Necesita pensar. Necesita un plan. Necesita... a Hefestión.
Cruza un patio trasero y entra en las cocinas, donde coge un trozo de carne cruda de una pila lista para ser asada. Después desciende por escaleras de caracol y atraviesa más patios, jardines cerrados y soportales sostenidos por columnas. Finalmente llega a su destino: el zoológico real.
Olfateando el aroma de Cin en el aire desde antes de que esta apareciera, el león infernal aúlla a modo de bienvenida.
El león infernal. Uno de los pocos que quedan sobre la faz de la tierra.
Con la antorcha levantada, distingue la figura oscura del animal, que camina airado adelante y atrás dentro de la jaula. Los ojos del león infernal, un felino negro de piel sedosa y reluciente, brillan amarillos en la oscuridad. Sus alas negras, similares a las de los murciélagos, se estiran perezosas desde su espalda mientras la criatura sisea al acercarse Cin.
Ésta sujeta el pedazo de carne entre dos barras.
—Ven a cogerlo —susurra, y el animal se lanza de forma tan rápida y ágil que casi le arranca la mano con la comida.
El león infernal engulle la carne de un bocado. Y con su lengua bífida se lame las gotas de sangre del mentón. Después vuelve a saltar contra las barras, enseñando los colmillos. Cin se retira dando un respingo. Las garras del animal arañan el metal, provocando un espantoso chirrido, antes de que el león vuelva a tierra y a mirarla hambriento desde el interior de la jaula. Da zarpazos al suelo, reclamando más. Siempre más.

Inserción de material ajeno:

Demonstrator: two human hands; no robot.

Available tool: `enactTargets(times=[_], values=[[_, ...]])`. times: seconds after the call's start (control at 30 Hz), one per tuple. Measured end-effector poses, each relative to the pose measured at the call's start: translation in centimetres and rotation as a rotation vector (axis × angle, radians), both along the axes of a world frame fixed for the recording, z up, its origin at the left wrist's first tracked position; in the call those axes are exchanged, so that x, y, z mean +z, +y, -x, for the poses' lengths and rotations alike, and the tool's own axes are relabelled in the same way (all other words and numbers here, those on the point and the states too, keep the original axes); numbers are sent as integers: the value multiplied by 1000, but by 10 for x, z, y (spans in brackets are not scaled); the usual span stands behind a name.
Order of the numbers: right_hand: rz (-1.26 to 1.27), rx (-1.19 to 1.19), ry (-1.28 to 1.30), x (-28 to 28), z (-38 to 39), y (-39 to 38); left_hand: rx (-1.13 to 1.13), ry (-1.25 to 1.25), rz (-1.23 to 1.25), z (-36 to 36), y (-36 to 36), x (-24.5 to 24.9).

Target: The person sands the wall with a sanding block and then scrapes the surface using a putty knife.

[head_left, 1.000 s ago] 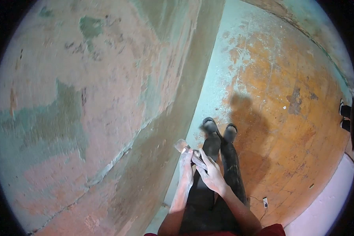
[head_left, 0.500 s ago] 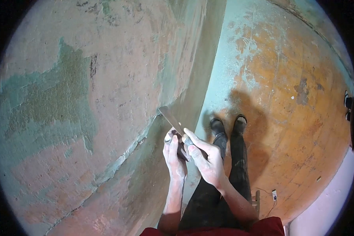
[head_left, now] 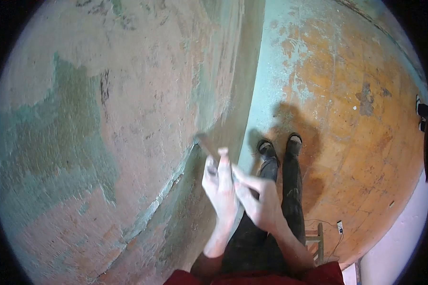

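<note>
A scraper (head_left: 206, 146) with a flat, narrow metal blade reaches up and left from my hands, its tip at the upper end of the ragged edge of peeling paint (head_left: 165, 191) on the wall. My left hand (head_left: 219, 187) is closed around the tool near the blade, with one whitened finger pointing up. Just right of it, my right hand (head_left: 261, 202) is closed at the handle end, which its fingers mostly hide. Both hands are dusted white and somewhat blurred.
The wall (head_left: 142, 104) fills the left side, with patches of bared green. To the right lies the worn orange floor (head_left: 352, 156), where my feet (head_left: 280, 145) stand. A wooden stool (head_left: 315, 237) and a power socket with a cord (head_left: 340, 227) are behind. Dark-and-white footwear (head_left: 422, 111) shows far right.
My left hand has shifted right and up along the scraper, one finger now raised. My right hand has moved slightly right and down. The view has shifted a little.
</note>
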State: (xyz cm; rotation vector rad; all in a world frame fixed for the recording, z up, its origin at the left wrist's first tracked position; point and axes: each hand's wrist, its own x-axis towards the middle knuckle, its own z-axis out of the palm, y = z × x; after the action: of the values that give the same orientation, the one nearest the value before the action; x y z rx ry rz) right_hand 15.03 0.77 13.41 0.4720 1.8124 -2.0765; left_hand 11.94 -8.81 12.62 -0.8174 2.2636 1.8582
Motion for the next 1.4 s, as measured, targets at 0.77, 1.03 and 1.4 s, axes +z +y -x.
enactTargets(times=[0.77, 1.03, 1.4], values=[[138, -17, -27, -16, 2, 5, -14, 69, 33, 6, 3, -17], [140, -57, 34, -16, 1, 4, -43, 76, 67, 5, -2, -27], [84, -41, 81, -19, -3, -3, 5, 79, -20, 5, -5, -22]])
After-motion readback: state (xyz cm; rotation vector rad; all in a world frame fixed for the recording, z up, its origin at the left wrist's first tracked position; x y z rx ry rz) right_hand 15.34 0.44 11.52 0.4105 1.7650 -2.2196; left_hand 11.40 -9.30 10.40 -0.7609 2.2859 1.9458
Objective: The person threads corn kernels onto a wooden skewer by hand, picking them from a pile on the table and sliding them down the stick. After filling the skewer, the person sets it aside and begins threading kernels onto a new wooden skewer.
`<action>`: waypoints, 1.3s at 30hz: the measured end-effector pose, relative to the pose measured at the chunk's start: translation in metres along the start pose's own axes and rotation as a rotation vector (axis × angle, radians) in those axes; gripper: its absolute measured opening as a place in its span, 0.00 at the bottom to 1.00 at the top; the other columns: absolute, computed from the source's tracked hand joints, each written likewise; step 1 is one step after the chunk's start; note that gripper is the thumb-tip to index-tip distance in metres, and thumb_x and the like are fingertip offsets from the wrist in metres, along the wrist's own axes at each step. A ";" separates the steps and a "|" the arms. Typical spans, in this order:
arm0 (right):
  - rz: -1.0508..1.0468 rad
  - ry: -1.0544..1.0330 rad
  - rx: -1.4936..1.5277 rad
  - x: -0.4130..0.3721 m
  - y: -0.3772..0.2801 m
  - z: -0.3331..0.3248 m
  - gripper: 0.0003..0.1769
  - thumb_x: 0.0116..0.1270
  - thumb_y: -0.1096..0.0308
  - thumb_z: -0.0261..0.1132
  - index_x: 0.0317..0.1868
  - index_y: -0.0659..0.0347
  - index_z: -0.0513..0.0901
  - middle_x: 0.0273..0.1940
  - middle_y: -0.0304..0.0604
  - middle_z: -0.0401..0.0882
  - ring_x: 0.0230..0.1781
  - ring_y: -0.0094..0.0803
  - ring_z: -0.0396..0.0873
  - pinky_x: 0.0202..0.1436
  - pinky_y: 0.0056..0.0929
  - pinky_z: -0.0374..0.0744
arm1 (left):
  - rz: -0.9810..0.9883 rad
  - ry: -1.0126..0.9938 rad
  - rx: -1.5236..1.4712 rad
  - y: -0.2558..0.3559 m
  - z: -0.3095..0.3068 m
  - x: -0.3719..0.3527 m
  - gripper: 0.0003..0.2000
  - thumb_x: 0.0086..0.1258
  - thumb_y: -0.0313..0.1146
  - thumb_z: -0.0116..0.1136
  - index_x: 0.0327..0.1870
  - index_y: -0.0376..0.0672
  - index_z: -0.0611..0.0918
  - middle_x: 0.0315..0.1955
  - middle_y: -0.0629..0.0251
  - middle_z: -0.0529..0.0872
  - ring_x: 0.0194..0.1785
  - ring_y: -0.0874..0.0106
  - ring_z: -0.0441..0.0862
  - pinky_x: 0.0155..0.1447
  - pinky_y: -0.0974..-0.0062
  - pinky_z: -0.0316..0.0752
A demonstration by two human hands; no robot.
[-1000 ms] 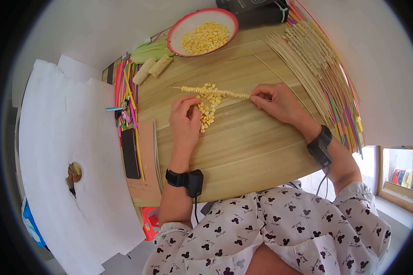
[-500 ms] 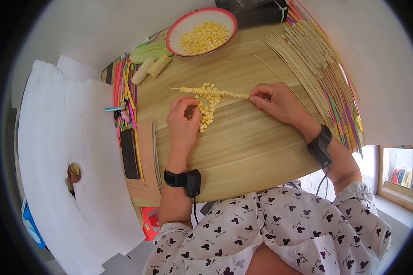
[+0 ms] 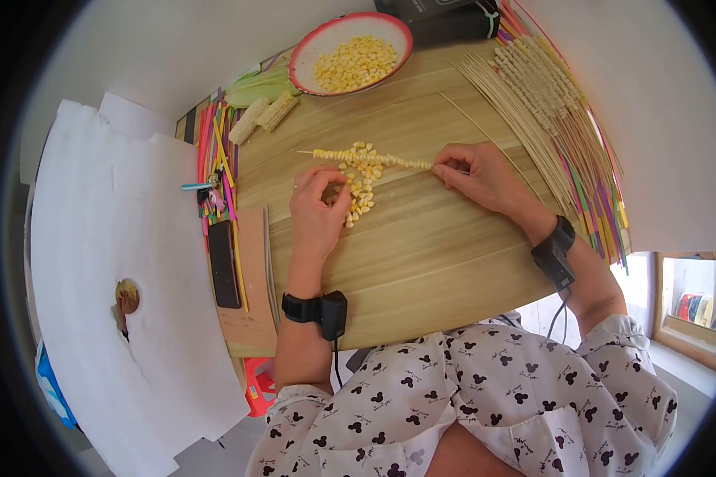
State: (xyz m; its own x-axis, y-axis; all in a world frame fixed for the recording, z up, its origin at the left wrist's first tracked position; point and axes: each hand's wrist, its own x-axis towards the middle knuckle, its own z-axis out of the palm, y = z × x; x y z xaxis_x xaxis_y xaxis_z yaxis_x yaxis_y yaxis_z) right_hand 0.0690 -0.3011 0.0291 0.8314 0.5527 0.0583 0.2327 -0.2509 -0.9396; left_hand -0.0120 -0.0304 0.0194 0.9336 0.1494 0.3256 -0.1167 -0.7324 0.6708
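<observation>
A thin stick threaded with corn kernels (image 3: 374,158) is pinched at its right end by my right hand (image 3: 473,176). Its bare tip points left, just above my left hand (image 3: 320,203). The fingers of my left hand curl with thumb and index finger near each other, beside the left edge of the loose kernels (image 3: 362,195); whether a kernel is between the fingertips is too small to tell. Those kernels lie on the wooden table (image 3: 390,270), under and below the stick.
A red-rimmed bowl (image 3: 302,67) of kernels stands at the back, with two bare cobs (image 3: 262,118) to its left. Threaded sticks (image 3: 537,75) and bare sticks (image 3: 501,103) lie at the right. A phone (image 3: 224,264) rests on a brown notebook (image 3: 254,238) at the left.
The view has shifted very slightly. My left thumb and index finger look a little closer together; my right hand keeps its hold on the stick.
</observation>
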 end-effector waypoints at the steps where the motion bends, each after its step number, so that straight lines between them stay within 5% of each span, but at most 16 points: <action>1: -0.003 0.002 0.000 0.000 0.000 0.000 0.06 0.67 0.72 0.65 0.36 0.68 0.83 0.23 0.37 0.80 0.24 0.18 0.75 0.29 0.22 0.73 | 0.024 0.018 -0.009 0.000 0.000 0.000 0.06 0.61 0.22 0.64 0.39 0.39 0.83 0.42 0.68 0.84 0.41 0.78 0.78 0.42 0.81 0.73; 3: -0.002 0.009 -0.013 0.000 0.000 0.000 0.07 0.66 0.72 0.65 0.36 0.68 0.83 0.23 0.37 0.80 0.24 0.18 0.75 0.29 0.22 0.73 | 0.046 0.039 -0.018 -0.006 0.002 -0.001 0.06 0.62 0.22 0.64 0.39 0.38 0.83 0.41 0.69 0.84 0.40 0.79 0.78 0.42 0.82 0.73; 8: 0.007 0.009 -0.043 0.001 -0.003 -0.001 0.07 0.66 0.71 0.65 0.36 0.69 0.83 0.23 0.38 0.80 0.24 0.18 0.75 0.30 0.23 0.74 | -0.332 0.177 -0.530 -0.023 -0.001 0.002 0.05 0.67 0.21 0.62 0.42 0.36 0.83 0.35 0.68 0.86 0.35 0.81 0.79 0.41 0.85 0.74; 11: 0.009 0.006 -0.025 0.001 -0.002 0.000 0.07 0.66 0.71 0.66 0.36 0.69 0.83 0.23 0.39 0.80 0.24 0.18 0.75 0.30 0.23 0.74 | -0.308 0.247 -0.655 -0.034 -0.005 0.006 0.05 0.67 0.22 0.63 0.42 0.36 0.83 0.33 0.66 0.86 0.34 0.81 0.80 0.39 0.84 0.74; 21: 0.015 -0.042 -0.031 -0.001 -0.006 0.000 0.07 0.66 0.71 0.66 0.35 0.68 0.83 0.23 0.36 0.79 0.25 0.17 0.73 0.29 0.21 0.73 | -0.384 0.464 -0.766 -0.044 -0.011 0.008 0.08 0.67 0.22 0.63 0.46 0.36 0.84 0.33 0.68 0.86 0.33 0.81 0.79 0.39 0.84 0.73; 39: 0.009 -0.050 -0.118 -0.003 -0.011 0.002 0.06 0.66 0.72 0.66 0.37 0.68 0.83 0.26 0.41 0.82 0.27 0.20 0.76 0.33 0.23 0.76 | -0.348 0.479 -0.754 -0.044 -0.008 0.008 0.09 0.65 0.20 0.64 0.46 0.35 0.84 0.33 0.68 0.86 0.34 0.81 0.79 0.39 0.84 0.73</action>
State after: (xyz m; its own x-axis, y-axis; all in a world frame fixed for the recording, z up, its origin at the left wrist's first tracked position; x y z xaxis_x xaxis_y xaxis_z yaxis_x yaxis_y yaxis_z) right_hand 0.0633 -0.2981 0.0389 0.8081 0.5882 0.0309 0.2859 -0.3459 -0.8936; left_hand -0.0024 0.0084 -0.0024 0.7388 0.6564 0.1529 -0.2024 -0.0002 0.9793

—Sí, lo sé... —susurra suavemente Cin.
La bestia repliega sus alas sin plumas, negras sobre la negra noche, antes de volverse con un murmullo profundo, algo indefinido entre un gruñido y un ronroneo, enroscándose en sí mismo en la esquina más alejada de la jaula.
Cin levanta la vista al brillante cielo nocturno y piensa en todos aquellos a quienes los dioses han convertido en estrellas: los hermanos gemelos de Helena de Troya, Cástor y Pólux; Orión, Heracles y Pegaso, el caballo alado que llevaba los rayos de Zeus por los cielos. Si tuviera el poder de los dioses... Si los dioses no se hubieran rendido miles de años atrás...
Entonces, vuelve a mirar la jaula del león infernal y el sólido candado en el que se refleja la luz de luna. Y una idea empieza a tomar forma en su mente.